Re: [PATCH v3 4/4] mtd: rawnand: micron: support 8/512 on-die ECC

From: Boris Brezillon
Date: Wed Jun 20 2018 - 04:38:33 EST


On Wed, 20 Jun 2018 17:05:44 +1200
Chris Packham <chris.packham@xxxxxxxxxxxxxxxxxxx> wrote:

> Micron MT29F1G08ABAFAWP-ITE:F supports an on-die ECC with 8 bits
> per 512 bytes. Add support for this combination.
>
> Signed-off-by: Chris Packham <chris.packham@xxxxxxxxxxxxxxxxxxx>
> ---
> Changes in v2:
> - New
> Changes in v3:
> - Handle reporting of corrected errors that don't require a rewrite, expand
> comment for the ECC status bits.
>
> drivers/mtd/nand/raw/nand_micron.c | 34 ++++++++++++++++++++++++------
> 1 file changed, 27 insertions(+), 7 deletions(-)
>
> diff --git a/drivers/mtd/nand/raw/nand_micron.c b/drivers/mtd/nand/raw/nand_micron.c
> index 5cec79372181..0c2bde4411d7 100644
> --- a/drivers/mtd/nand/raw/nand_micron.c
> +++ b/drivers/mtd/nand/raw/nand_micron.c
> @@ -18,10 +18,24 @@
> #include <linux/mtd/rawnand.h>
>
> /*
> - * Special Micron status bit that indicates when the block has been
> - * corrected by on-die ECC and should be rewritten
> + * Special Micron status bit 3 indicates that the block has been
> + * corrected by on-die ECC and should be rewritten.
> + *
> + * On chips with 8-bit ECC and additional bit can be used to distinguish
> + * cases where a errors were corrected without needing a rewrite
> + *
> + * Bit 4 Bit 3 Bit 0 Description
> + * ----- ----- ----- -----------
> + * 0 0 0 No Errors
> + * 0 0 1 Multiple uncorrected errors
> + * 0 1 0 4 - 6 errors corrected, recommend rewrite
> + * 0 0 1 Reserved
> + * 1 0 0 1 - 3 errors corrected
> + * 1 0 1 Reserved
> + * 1 1 0 7 - 8 errors corrected, recommend rewrite
> */
> #define NAND_STATUS_WRITE_RECOMMENDED BIT(3)
> +#define NAND_STATUS_ERRORS_CORRECTED BIT(4)
>
> struct nand_onfi_vendor_micron {
> u8 two_plane_read;
> @@ -141,7 +155,7 @@ micron_nand_read_page_on_die_ecc(struct mtd_info *mtd, struct nand_chip *chip,
> mtd->ecc_stats.failed++;
>
> /*
> - * The internal ECC doesn't tell us the number of bitflips
> + * The internal 4-bit ECC doesn't tell us the number of bitflips
> * that have been corrected, but tells us if it recommends to
> * rewrite the block.

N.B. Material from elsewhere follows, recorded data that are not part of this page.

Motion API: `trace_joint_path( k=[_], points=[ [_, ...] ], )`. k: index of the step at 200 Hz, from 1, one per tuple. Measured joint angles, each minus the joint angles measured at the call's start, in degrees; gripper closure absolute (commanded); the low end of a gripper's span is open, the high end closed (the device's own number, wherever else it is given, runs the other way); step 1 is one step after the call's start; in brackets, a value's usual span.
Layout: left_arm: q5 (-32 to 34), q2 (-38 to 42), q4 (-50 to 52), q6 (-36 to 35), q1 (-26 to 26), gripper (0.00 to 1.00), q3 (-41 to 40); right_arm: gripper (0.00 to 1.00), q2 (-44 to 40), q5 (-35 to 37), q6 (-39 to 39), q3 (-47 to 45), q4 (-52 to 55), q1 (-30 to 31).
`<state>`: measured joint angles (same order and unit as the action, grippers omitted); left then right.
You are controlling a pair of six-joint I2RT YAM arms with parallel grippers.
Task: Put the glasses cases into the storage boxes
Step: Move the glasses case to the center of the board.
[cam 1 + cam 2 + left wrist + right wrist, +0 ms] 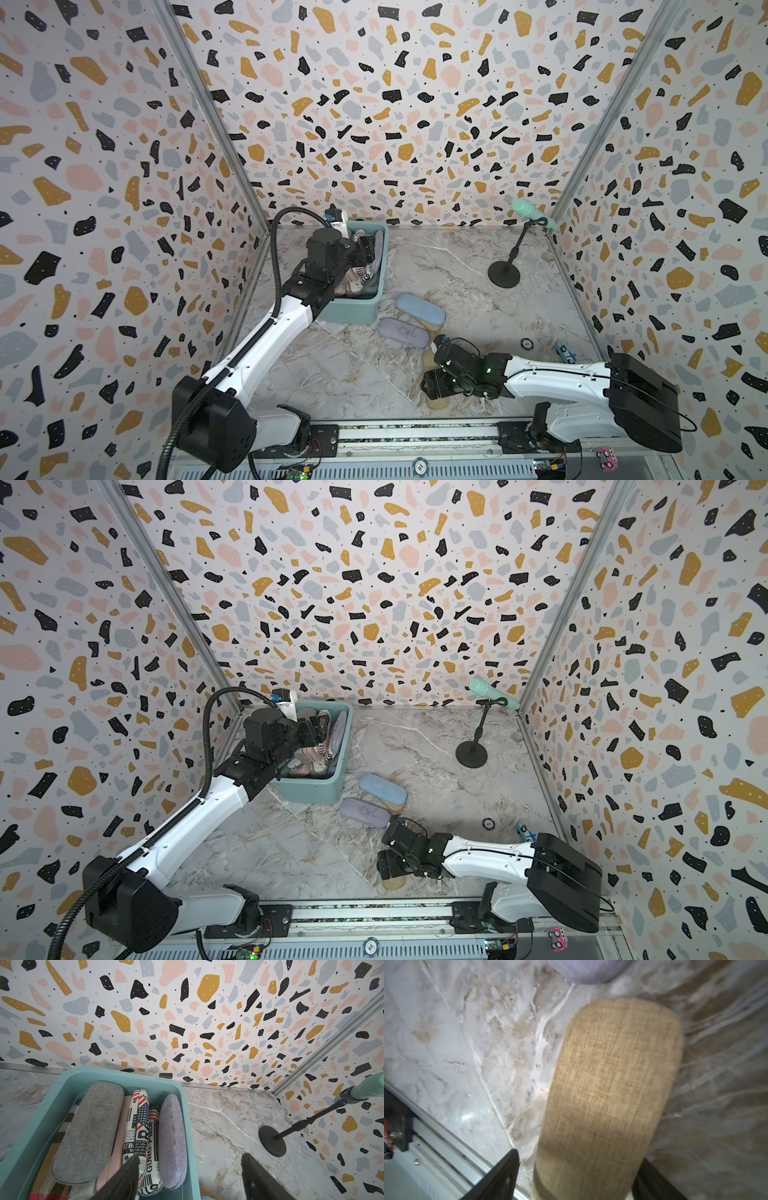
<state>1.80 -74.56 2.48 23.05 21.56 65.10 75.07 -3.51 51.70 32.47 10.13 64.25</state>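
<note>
The left fingers (pixel 124 1180) hang spread wide and empty over the teal tub (pixel 351 311) at the far left of the table (pixel 332 382), where a grey case (pixel 87 1132), a flag-print newsprint case (pixel 137 1126) and a lavender case (pixel 172 1140) lie packed side by side. Near the front edge the right fingers (pixel 500 1178) straddle a tan case (pixel 612 1084) lying on the table, released, with a gap showing on one side; a light blue case (pixel 420 308) and a second lavender case (pixel 403 332) lie just beside the tub

Marble table (pixel 478 266) has the tub (pixel 353 312) under the left pincer (pixel 190 1156), tan case (pixel 608 1084) under the right pincer (pixel 580 1157), lavender case (pixel 403 332) and blue case (pixel 420 308) just beyond.
</note>
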Motion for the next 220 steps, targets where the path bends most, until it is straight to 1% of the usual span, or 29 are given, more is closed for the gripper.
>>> trace_joint_path(
  k=[24,33,53,72,91,112,128,151,170,192,208,220],
  points=[
    [1.3,0.5,0.2,-0.9,0.4,0.23,0.0,0.21,0.4,-1.3,1.1,0.0,-3.9,0.0],
    [2.0,0.8,0.8,-1.2,0.8,0.23,0.3,0.2,0.4,-1.5,1.1,0.0,-4.9,0.0],
    [3.1,1.5,2.7,-1.4,2.9,0.23,1.1,0.18,0.3,-2.8,0.9,-0.1,-6.6,-0.1],
    [5.0,3.2,5.8,-1.1,7.2,0.22,0.9,0.17,-1.2,-4.3,0.6,-1.0,-7.9,-1.1],
    [9.4,7.3,7.6,0.9,14.7,0.22,-2.3,0.16,-5.8,-4.2,-0.5,-2.9,-6.9,-3.9],
    [13.7,13.6,8.5,6.8,24.5,0.22,-10.8,0.12,-11.8,-2.8,-3.1,-4.6,-3.6,-9.0],
    [15.8,16.8,8.7,14.2,31.6,0.19,-18.3,0.09,-16.2,-1.2,-5.7,-5.6,-0.5,-14.6],
    [19.8,17.3,9.0,26.0,42.2,0.18,-26.3,0.07,-21.0,0.2,-9.1,-7.4,2.8,-22.9],
    [21.7,15.6,8.9,34.8,49.6,0.14,-29.8,0.06,-23.2,0.3,-11.4,-8.6,4.4,-27.7],
    [23.2,9.9,8.8,42.1,54.0,0.08,-29.0,0.05,-23.8,0.2,-13.5,-9.7,5.4,-30.4],
    [23.7,3.4,9.8,45.7,55.2,0.05,-25.9,0.04,-23.8,0.1,-14.4,-10.2,5.9,-30.9],
    [23.8,-1.7,11.1,47.3,55.7,0.05,-22.7,0.04,-24.0,0.1,-14.8,-10.5,5.9,-31.0]
  ],
)
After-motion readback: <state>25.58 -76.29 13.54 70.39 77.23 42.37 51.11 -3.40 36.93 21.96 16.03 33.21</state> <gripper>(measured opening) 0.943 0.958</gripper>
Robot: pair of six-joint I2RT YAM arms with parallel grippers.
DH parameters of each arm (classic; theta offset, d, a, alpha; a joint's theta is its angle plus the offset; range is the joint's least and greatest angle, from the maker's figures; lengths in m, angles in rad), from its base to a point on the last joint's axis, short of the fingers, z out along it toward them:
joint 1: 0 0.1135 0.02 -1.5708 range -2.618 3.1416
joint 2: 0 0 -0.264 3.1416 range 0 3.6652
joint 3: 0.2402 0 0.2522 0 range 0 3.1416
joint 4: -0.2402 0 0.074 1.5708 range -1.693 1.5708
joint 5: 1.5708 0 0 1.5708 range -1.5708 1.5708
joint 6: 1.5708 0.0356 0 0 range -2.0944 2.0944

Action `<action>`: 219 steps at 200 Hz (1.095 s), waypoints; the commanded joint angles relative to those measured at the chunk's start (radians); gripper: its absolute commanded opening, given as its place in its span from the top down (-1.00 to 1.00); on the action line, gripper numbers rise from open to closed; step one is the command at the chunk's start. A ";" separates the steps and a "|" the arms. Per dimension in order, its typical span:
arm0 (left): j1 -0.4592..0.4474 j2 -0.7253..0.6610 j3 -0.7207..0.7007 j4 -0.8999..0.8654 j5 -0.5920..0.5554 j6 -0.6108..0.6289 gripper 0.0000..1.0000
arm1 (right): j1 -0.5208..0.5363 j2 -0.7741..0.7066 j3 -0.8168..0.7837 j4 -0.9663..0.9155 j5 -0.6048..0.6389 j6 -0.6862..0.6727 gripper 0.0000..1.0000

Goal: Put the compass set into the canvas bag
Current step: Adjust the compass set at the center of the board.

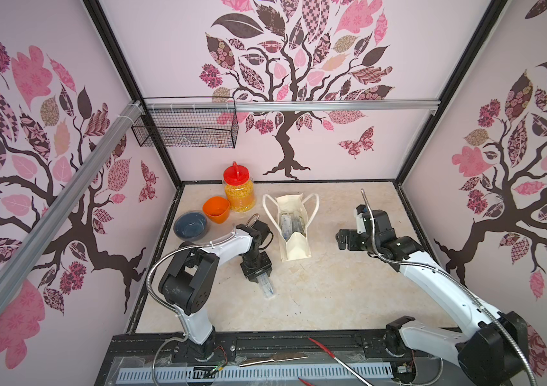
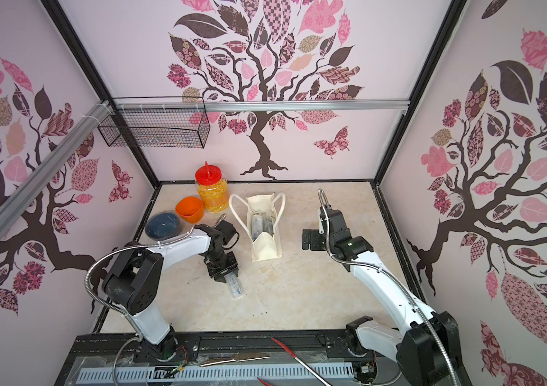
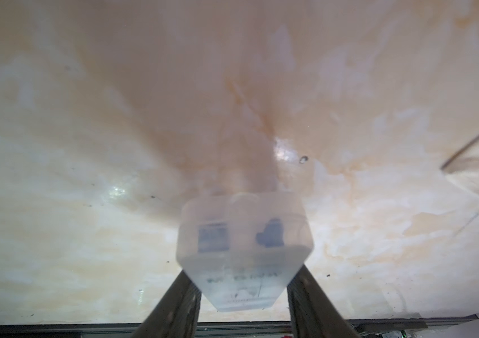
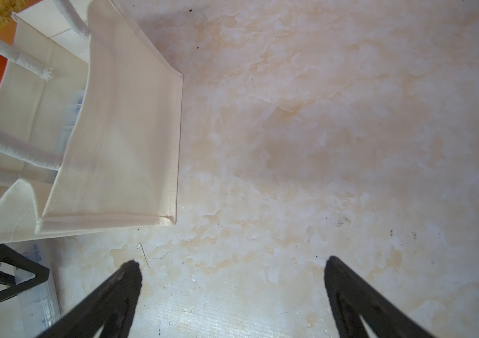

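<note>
1. The left gripper [image 1: 259, 277] is closed narrow on the compass set [image 1: 267, 289], a clear plastic case. In the left wrist view its two dark fingers [image 3: 179, 301] press against either side of the translucent case [image 3: 244, 243], which sticks out past their tips.
2. In both top views the case points from the jaws toward the near edge of the table [image 1: 332, 294]. It sits low, but I cannot tell whether it touches the marble-patterned surface.
3. The canvas bag [image 1: 295, 249] stands upright, near the left gripper and on the side toward the right arm, apart from it. Its mouth is open and its loop handles droop to both sides. More clear cases show inside it.
4. The right gripper [image 4: 232, 261] hangs over bare table with its jaws spread wide and nothing between them. In the right wrist view the bag [image 4: 127, 131] is close beside it, not touching.
5. Beyond the left gripper, toward the back wall, stand a dark blue-grey bowl [image 1: 190, 225], an orange bowl [image 1: 216, 209] and a red-lidded jar [image 1: 238, 195] of yellow grains. The jar is just beside the bag.
6. A black wire basket [image 1: 185, 128] hangs from the rail on the back wall.
</note>
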 commanded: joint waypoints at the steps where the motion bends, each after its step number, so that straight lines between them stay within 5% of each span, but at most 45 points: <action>1: -0.004 -0.077 0.031 -0.031 -0.073 0.005 0.03 | -0.004 -0.035 0.051 -0.022 0.014 0.000 -0.99; 148: 0.059 -0.184 0.172 -0.094 -0.211 0.124 0.03 | -0.004 -0.015 0.048 -0.011 -0.001 0.002 -1.00; 219: 0.130 -0.046 0.172 -0.066 -0.146 0.216 0.03 | -0.003 -0.013 0.047 -0.014 -0.004 0.003 -1.00</action>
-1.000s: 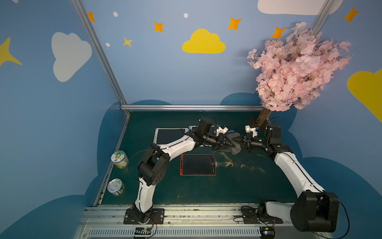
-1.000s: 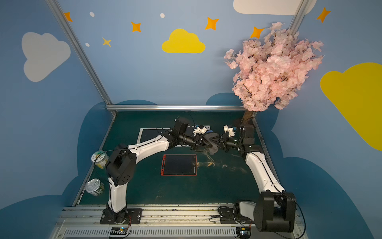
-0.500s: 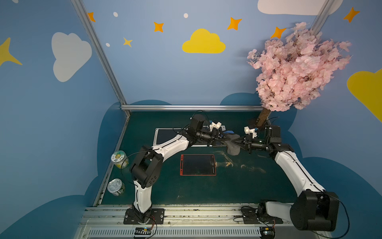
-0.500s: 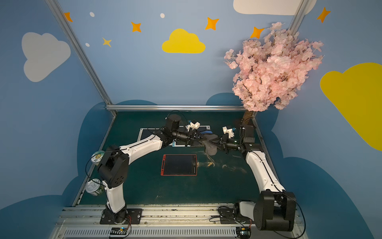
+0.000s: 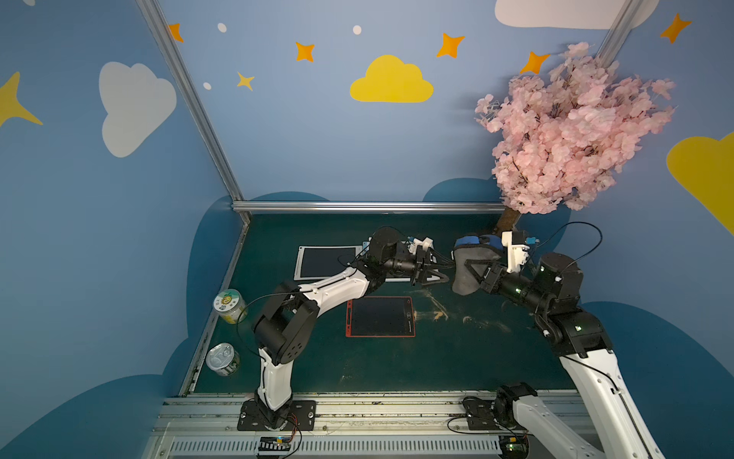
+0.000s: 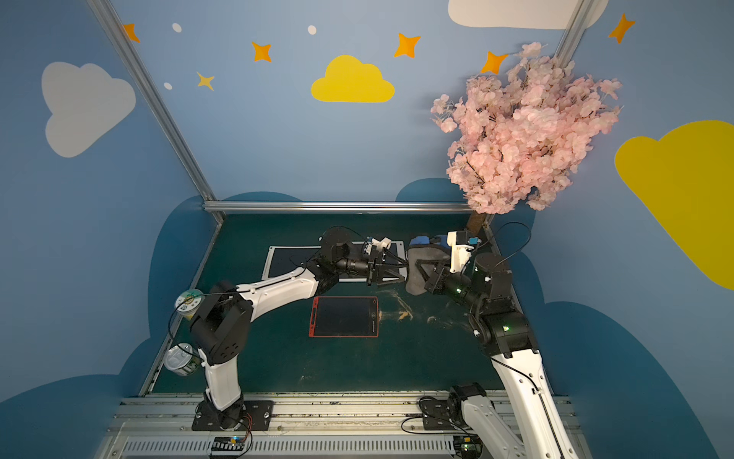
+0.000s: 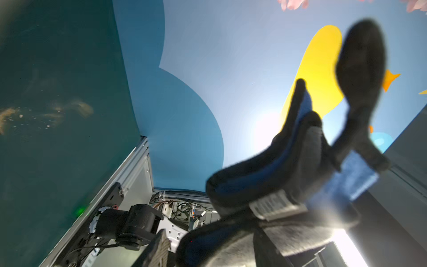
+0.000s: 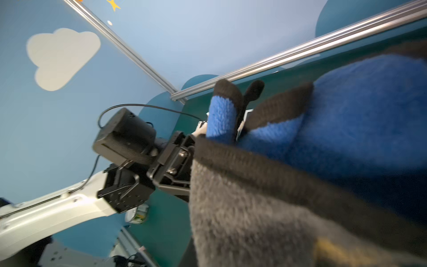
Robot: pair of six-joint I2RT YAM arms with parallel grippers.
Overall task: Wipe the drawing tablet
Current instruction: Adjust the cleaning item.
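Note:
The red-framed drawing tablet [image 5: 380, 316] [image 6: 344, 316] lies flat mid-table with its dark screen up. Above and behind it, both arms meet in the air. My right gripper [image 5: 465, 262] [image 6: 417, 263] is shut on a grey and blue fleecy cloth [image 5: 462, 280] [image 6: 415, 284], which drapes over its fingers. My left gripper [image 5: 449, 270] [image 6: 406, 270] is open, its fingertips just at the cloth's left edge. The cloth [image 7: 277, 185] fills the left wrist view close up. It [image 8: 300, 208] also covers the right wrist view and hides both grippers' fingertips.
A white-framed tablet [image 5: 327, 262] lies at the back, partly under the left arm. Two cans [image 5: 230, 306] [image 5: 222, 359] stand along the left edge. Brown crumbs [image 5: 437, 314] are scattered right of the red tablet. A pink blossom tree [image 5: 568, 131] stands in the back right corner.
My left gripper has drawn back to the left off the cloth and its jaws have spread wider. The right gripper still holds the cloth at about the same place.

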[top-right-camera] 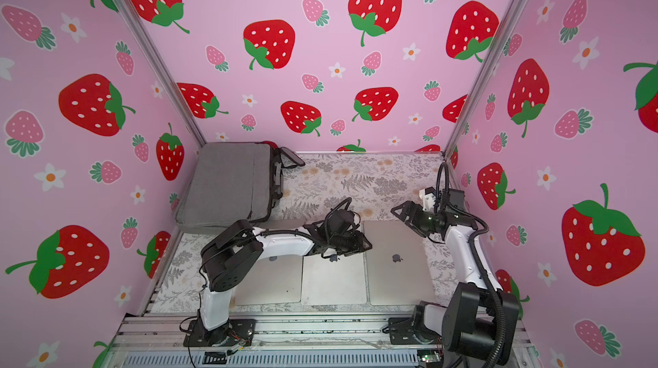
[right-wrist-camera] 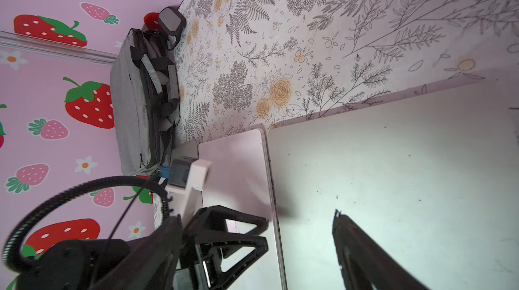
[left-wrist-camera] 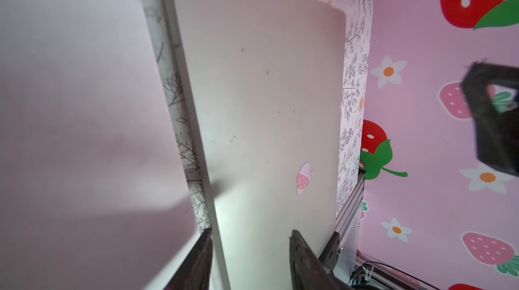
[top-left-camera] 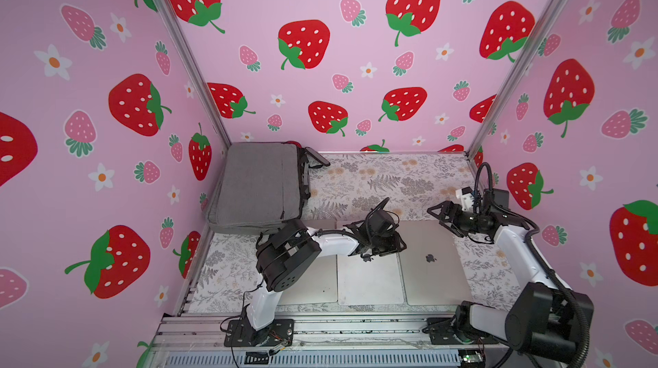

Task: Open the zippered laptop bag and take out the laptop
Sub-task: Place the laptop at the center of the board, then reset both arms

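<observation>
The grey laptop bag lies flat in the back left corner, and its black zippered side faces the table's middle. Three silver laptops lie side by side at the front: left, middle and right. My left gripper hangs low over the seam between the middle and right laptops, jaws apart and holding nothing. Above the right laptop's back edge, my right gripper stands wide open and empty.
The bag's black strap pad lies on the flowered table cover beside the bag. Pink strawberry walls close in the left, back and right sides. An aluminium rail carries both arm bases along the front edge.
</observation>
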Robot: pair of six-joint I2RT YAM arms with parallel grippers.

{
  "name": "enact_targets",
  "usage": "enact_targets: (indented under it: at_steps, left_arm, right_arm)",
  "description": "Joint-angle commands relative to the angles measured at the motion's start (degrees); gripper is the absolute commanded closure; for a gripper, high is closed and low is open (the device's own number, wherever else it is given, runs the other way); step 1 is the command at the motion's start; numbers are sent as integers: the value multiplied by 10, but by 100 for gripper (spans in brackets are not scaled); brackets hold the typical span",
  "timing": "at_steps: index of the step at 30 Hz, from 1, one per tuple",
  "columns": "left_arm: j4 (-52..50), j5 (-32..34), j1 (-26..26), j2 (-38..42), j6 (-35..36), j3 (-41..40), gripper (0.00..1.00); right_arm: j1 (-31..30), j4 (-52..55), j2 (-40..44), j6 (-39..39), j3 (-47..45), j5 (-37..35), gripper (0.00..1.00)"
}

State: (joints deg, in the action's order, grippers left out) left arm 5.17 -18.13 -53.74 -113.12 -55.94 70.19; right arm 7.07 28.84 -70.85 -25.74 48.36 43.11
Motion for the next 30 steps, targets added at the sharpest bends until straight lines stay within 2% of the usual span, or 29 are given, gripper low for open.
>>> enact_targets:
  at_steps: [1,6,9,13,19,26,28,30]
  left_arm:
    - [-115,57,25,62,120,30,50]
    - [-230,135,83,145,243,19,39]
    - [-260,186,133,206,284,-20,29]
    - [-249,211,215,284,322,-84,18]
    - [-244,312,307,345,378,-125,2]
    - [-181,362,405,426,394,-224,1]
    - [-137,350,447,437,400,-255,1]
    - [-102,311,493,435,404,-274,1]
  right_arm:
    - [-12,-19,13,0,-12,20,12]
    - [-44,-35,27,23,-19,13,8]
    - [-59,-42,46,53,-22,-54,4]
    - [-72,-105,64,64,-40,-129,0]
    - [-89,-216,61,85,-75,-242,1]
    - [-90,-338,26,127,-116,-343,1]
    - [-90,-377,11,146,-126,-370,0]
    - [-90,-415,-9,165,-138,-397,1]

If it's the case, then we pretend we had
> * a number of bitflips equal to the ECC strength, which will
> @@ -149,6 +163,12 @@ micron_nand_read_page_on_die_ecc(struct mtd_info *mtd, struct nand_chip *chip,
> */
> else if (status & NAND_STATUS_WRITE_RECOMMENDED)
> max_bitflips = chip->ecc.strength;
> + /*
> + * Chips with 8-bit internal ECC do tell us if errors 1 to 3 bit
> + * errors have been corrected without recommending a rewrite.
> + */
> + else if (status & NAND_STATUS_ERRORS_CORRECTED)
> + max_bitflips = 3;

Why not masking bit 3, 4 and 0 and having a switch-case block?

Also, you should update ecc_stats.corrected (see the patch I just sent
[1]).

>
> ret = nand_read_data_op(chip, buf, mtd->writesize, false);
> if (!ret && oob_required)
> @@ -240,9 +260,9 @@ static int micron_supports_on_die_ecc(struct nand_chip *chip)
>
> /*
> * Some Micron NANDs have an on-die ECC of 4/512, some other
> - * 8/512. We only support the former.
> + * 8/512.
> */
> - if (chip->ecc_strength_ds != 4)
> + if (chip->ecc_strength_ds != 4 && chip->ecc_strength_ds != 8)
> return MICRON_ON_DIE_UNSUPPORTED;

Given that our on-die-support detection procedure is not reliable, I'd
recommend changing the way we do it and instead base this detection
logic on the model name (in the ONFI param page) or the READ_ID bytes.

>
> return MICRON_ON_DIE_SUPPORTED;
> @@ -274,9 +294,9 @@ static int micron_nand_init(struct nand_chip *chip)
> return -EINVAL;
> }
>
> - chip->ecc.bytes = 8;
> + chip->ecc.bytes = chip->ecc_strength_ds * 2;
> chip->ecc.size = 512;
> - chip->ecc.strength = 4;
> + chip->ecc.strength = chip->ecc_strength_ds;
> chip->ecc.algo = NAND_ECC_BCH;
> chip->ecc.read_page = micron_nand_read_page_on_die_ecc;
> chip->ecc.write_page = micron_nand_write_page_on_die_ecc;

[1]http://patchwork.ozlabs.org/patch/932006/